Nova versão preliminar da orientação da FDA
O projeto de orientação baseia-se nas recomendações da FDA de 2020, emitidas em resposta às quarentenas, encerramentos de locais e limitações de viagens resultantes da COVID-19. Embora a FDA mantenha os seus requisitos normais para ensaios clínicos tradicionais realizados em locais físicos, o projeto de orientação fornece recomendações como considerações de design, realização de atividades de ensaios clínicos remotos, uso de tecnologias digitais de saúde para adquirir dados remotamente, funções do patrocinador e dos investigadores, consentimento informado e supervisão do comitê de ética em pesquisa, determinação da adequação dos produtos em investigação, embalagem e envio dos produtos em investigação e monitoramento da segurança dos participantes do ensaio.
A FDA manifestou o seu compromisso em trabalhar com os patrocinadores para discutir como os elementos descentralizados podem se encaixar em um ensaio clínico.
Considerações ao realizar um DCT
No projeto de orientação, a FDA destaca a importância de criar planos específicos para facilitar a descentralização do ensaio, tais como a forma de coordenar as atividades do ensaio, interagir com as unidades de saúde, prestadores de serviços e laboratórios locais, visitar as casas dos participantes e distribuir os produtos em investigação.
O DCT deve ser concebido de forma a que todas as atividades sejam supervisionadas pelo investigador, independentemente da rede de locais onde os serviços relacionados com o ensaio são prestados.

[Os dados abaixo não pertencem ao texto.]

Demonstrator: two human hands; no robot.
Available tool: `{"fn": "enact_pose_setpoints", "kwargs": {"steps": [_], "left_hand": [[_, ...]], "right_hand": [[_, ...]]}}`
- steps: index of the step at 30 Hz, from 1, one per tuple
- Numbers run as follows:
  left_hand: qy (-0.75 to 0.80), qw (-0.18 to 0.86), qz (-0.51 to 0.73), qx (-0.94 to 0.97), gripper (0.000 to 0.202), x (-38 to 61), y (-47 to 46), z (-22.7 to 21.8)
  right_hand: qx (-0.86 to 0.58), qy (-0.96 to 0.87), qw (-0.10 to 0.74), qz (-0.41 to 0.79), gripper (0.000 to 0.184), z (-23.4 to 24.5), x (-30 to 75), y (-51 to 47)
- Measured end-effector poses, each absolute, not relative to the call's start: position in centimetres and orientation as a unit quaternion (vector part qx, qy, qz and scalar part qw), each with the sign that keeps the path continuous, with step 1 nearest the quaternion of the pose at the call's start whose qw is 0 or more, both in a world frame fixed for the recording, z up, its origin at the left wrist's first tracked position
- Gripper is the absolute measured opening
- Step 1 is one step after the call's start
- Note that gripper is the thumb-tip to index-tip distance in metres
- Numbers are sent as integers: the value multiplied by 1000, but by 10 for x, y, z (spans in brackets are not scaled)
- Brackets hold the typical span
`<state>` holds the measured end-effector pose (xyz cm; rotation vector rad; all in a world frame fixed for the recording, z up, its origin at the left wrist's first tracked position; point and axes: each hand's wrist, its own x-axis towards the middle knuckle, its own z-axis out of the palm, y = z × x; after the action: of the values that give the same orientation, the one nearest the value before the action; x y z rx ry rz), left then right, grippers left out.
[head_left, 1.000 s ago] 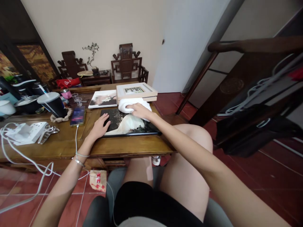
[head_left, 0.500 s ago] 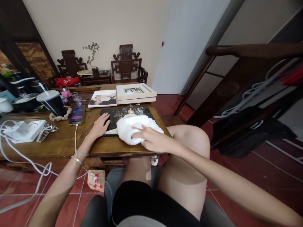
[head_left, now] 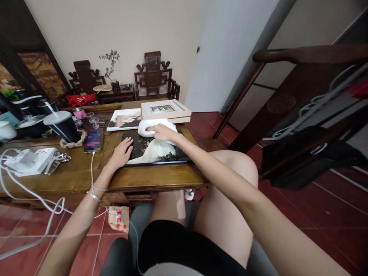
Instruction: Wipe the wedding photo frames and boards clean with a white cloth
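Observation:
A dark glossy photo panel (head_left: 161, 153) with a white-dressed figure lies flat near the front of the wooden table (head_left: 71, 172). My left hand (head_left: 122, 152) rests flat on the panel's left edge, fingers spread. My right hand (head_left: 162, 132) presses a white cloth (head_left: 146, 127) onto the far end of the panel, fingers closed over it.
Beyond the panel lie a stacked white picture frame (head_left: 165, 110) and another photo print (head_left: 125, 119). To the left are a phone (head_left: 93, 140) on a cable, a lidded cup with a straw (head_left: 63, 125), a white power strip (head_left: 28, 160) and keys. A stair rail (head_left: 301, 55) rises on the right.
My right hand drew the cloth from the panel's far end down to its near edge, then pushed it back up to the far end. The left hand stayed put.

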<state>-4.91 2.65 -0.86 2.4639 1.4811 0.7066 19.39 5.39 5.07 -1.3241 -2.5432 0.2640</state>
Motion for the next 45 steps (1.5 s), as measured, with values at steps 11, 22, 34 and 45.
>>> {"fn": "enact_pose_setpoints", "kwargs": {"steps": [11, 22, 34, 45], "left_hand": [[516, 99, 237, 817, 51, -45, 24, -10], [498, 86, 241, 828, 47, -48, 24, -8], [496, 97, 248, 826, 47, -47, 26, -9], [502, 100, 250, 822, 47, -48, 28, -12]], "right_hand": [[-352, -924, 111, 96, 55, 48, 197, -94], [-422, -890, 132, 115, 55, 69, 177, 42], [-392, -911, 118, 57, 52, 32, 172, -36], [-402, -901, 128, 103, 51, 59, 189, -55]]}}
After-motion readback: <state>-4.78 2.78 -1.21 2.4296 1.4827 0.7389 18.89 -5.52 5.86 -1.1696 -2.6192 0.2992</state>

O plano deve considerar como coletar, armazenar, acessar e interpretar os dados obtidos de fontes não tradicionais. O plano também deve considerar o treinamento do pessoal do ensaio, a adequação das visitas remotas, a verificação da identidade dos participantes, o desenvolvimento de registros e o tratamento de eventos adversos. Ao usar tecnologias digitais de saúde, os patrocinadores e investigadores devem consultar o guia preliminar da FDA sobre Tecnologias Digitais de Saúde para Aquisição Remota de Dados em Investigações Clínicas, publicado em dezembro de 2021.
Embora os DCTs estejam a revelar-se promissores, deve ser dada especial atenção às leis estaduais relativas à prática médica corporativa, aos requisitos de licenciamento e âmbito de atuação do pessoal envolvido nos ensaios, às obrigações regulamentares associadas à utilização de telessaúde ou monitorização remota de pacientes, às considerações relativas ao envio direto ao paciente, às regras de reembolso dos pagadores, às leis federais e estaduais de privacidade e confidencialidade e às questões contratuais relacionadas com a interação com vários fornecedores e prestadores locais.
A FDA está a aceitar comentários públicos sobre o projeto de orientação até 1 de agosto de 2023.
Os sistemas de saúde, as organizações de investigação clínica e outras empresas emergentes que estejam a considerar os DCTs devem analisar atentamente esta nova orientação da FDA e manter-se a par dos desenvolvimentos que podem reduzir significativamente as barreiras à participação em investigações e atender a certas necessidades de saúde pública.
Continuaremos a acompanhar a FDA para quaisquer alterações nas regras ou orientações que afetem ou melhorem as oportunidades de DCT.